Mirco LazzariForward Racing

I was born in Gera, 20 minutes away from the Sachsenring and when I was 13 my grandparents took me to my first Grand Prix,” says Milena Koerner. “I carried on going to races and someone asked me if I wanted to work in the sport but I was very young and still at high school. A few years later I decided to go for it. I was a promotional model and I worked in hospitality at the same time.”

From working as a grid girl, a position that has been in the news recently as Formula 1 has decided to end the practice this season, Koerner rose to become the only female boss of a MotoGP team, Team Forward Racing in Moto2.

As a trailblazer in a traditionally male-dominated sport, how did Koerner react to the news that the grid girls would no longer be a part of F1? “I don’t think it was a very sensible position,” she said during an interview with GPOne.com. “The problem isn’t the girls, it’s the ideas that men get in their heads, thinking they are available just because they are wearing a short skirt, heels and standing next to a bike. Maybe they are doing it to finance their studies or as a way to be a part of a world they are passionate about.”

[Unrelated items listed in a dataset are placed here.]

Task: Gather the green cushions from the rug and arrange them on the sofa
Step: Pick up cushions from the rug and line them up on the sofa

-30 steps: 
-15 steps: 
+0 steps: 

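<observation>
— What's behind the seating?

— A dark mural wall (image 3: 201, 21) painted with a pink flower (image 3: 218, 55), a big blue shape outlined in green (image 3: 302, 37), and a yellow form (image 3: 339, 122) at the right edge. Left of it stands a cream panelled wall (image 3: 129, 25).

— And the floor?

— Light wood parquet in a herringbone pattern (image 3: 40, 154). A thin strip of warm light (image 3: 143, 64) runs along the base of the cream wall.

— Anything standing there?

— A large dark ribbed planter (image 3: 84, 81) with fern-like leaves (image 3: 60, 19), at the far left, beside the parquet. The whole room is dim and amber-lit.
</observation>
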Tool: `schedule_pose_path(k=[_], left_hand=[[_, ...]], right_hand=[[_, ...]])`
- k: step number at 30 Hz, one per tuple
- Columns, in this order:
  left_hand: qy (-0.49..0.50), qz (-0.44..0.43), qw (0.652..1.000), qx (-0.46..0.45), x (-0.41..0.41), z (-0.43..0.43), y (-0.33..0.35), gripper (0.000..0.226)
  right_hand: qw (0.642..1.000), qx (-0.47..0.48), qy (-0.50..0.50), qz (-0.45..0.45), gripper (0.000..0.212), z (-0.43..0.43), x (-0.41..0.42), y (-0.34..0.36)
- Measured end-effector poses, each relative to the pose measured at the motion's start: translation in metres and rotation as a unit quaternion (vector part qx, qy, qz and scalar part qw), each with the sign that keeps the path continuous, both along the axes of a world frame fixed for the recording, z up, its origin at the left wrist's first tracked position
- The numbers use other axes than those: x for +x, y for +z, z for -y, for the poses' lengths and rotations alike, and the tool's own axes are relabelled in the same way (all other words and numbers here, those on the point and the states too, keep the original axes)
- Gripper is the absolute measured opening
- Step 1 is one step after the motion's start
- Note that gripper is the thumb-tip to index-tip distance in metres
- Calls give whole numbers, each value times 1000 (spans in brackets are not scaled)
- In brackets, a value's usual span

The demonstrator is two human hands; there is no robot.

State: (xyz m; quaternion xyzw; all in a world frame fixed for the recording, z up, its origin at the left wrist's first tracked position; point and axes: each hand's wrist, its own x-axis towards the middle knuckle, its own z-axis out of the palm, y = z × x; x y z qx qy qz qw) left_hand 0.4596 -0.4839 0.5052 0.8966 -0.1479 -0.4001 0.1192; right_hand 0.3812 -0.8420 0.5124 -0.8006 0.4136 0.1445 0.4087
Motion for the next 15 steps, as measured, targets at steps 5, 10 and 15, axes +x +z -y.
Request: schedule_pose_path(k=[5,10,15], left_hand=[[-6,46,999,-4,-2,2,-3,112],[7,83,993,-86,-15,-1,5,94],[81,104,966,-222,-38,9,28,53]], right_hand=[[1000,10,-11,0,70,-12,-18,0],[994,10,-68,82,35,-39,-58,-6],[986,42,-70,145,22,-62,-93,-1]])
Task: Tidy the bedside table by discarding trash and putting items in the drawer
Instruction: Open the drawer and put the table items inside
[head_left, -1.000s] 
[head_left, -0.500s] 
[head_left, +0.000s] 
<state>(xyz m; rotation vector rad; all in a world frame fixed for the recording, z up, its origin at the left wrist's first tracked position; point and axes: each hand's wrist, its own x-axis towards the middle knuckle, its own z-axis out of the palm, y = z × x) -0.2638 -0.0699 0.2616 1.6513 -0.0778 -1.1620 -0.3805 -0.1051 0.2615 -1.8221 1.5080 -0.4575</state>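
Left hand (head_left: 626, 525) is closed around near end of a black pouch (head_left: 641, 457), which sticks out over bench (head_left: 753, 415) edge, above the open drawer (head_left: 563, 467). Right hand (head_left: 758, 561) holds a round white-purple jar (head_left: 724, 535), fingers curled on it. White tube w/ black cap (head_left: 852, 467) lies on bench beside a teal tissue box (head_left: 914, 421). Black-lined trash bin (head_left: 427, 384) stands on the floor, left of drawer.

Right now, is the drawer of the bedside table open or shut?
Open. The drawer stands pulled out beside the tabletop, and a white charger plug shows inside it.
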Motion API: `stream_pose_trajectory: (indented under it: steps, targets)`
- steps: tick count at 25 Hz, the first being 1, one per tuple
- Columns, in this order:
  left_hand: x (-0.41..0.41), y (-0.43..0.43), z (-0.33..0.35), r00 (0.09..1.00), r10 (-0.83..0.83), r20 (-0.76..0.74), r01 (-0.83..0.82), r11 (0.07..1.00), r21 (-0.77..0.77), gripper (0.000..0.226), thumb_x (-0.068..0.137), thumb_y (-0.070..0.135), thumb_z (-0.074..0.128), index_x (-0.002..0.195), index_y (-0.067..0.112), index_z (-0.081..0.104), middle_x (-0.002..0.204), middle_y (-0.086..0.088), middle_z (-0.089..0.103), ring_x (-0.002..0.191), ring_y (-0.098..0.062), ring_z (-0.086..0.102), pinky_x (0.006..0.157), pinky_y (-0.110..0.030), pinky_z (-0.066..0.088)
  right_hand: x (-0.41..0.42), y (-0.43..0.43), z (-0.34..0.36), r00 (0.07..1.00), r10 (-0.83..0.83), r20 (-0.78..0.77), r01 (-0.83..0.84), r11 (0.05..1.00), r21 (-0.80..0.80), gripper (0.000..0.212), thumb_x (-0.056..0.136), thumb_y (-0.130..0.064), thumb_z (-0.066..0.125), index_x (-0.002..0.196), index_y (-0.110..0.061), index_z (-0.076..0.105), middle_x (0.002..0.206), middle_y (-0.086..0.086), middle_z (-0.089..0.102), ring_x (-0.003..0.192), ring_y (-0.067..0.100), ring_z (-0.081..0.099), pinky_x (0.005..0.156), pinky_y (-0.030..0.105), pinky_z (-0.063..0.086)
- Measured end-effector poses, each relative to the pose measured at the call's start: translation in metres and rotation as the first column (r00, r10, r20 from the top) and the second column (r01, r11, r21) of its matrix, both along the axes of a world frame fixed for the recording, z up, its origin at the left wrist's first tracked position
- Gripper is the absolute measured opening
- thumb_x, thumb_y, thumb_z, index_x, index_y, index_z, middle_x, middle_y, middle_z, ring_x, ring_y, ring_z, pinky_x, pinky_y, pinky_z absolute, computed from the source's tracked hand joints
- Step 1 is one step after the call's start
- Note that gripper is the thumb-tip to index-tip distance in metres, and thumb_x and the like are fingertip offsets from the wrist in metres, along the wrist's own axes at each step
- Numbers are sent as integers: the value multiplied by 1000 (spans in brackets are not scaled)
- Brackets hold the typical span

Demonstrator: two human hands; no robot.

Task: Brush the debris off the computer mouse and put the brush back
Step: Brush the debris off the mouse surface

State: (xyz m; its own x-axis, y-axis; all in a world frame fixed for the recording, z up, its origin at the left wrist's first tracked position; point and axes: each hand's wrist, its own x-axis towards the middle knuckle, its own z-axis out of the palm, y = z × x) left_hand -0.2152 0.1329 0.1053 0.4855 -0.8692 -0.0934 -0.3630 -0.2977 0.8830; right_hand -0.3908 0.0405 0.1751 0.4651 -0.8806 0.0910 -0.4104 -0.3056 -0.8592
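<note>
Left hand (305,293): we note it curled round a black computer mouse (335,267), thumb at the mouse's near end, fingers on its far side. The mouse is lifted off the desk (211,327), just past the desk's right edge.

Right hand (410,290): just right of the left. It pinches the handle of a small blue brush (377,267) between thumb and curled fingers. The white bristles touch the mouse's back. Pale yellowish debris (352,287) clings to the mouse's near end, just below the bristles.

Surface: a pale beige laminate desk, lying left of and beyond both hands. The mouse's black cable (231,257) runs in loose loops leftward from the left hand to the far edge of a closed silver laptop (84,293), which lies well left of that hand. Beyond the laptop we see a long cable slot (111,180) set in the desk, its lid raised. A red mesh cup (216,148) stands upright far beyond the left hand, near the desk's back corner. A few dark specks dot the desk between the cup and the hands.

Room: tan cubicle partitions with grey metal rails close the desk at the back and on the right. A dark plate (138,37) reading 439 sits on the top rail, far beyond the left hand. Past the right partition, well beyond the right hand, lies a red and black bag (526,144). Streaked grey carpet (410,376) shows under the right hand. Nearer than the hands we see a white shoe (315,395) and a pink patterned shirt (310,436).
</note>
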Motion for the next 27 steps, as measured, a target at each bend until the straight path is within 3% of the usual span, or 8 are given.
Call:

Koerner a trailblazer in male-dominated sport

Koerner’s rise from hospitality was prodigious. She moved first to public relations and then worked as a coordinator before becoming press chief for Tech3, where she worked for five years before taking charge of Forward Racing.

If you’re a woman people think you know nothing about bikes, as if you have to be an engineer to run a team. If you’re a man you’re automatically respected but if you’re a young woman you’re not. You face prejudice… the paddock is a kind of village and there are people who prefer to gossip instead of working,” Koerner says, adding that there are practical considerations as well: “There aren’t many women in certain jobs in the paddock and I don’t expect that to change. It’s a question of numbers. There aren’t many of us interested in the world championship and a team will always prefer a man over a woman if there are two equally qualified people. A woman can be a problem and also an expense: she needs different clothes, to sleep in a separate room… little things you might not think about.”

However, Koerner has earned her colleagues’ trust and respect. “I’m known as a bit of a pitbull, a general, and as I’ve had many jobs in the sport I know everything that goes on in a team so it’s difficult to get one over on me.”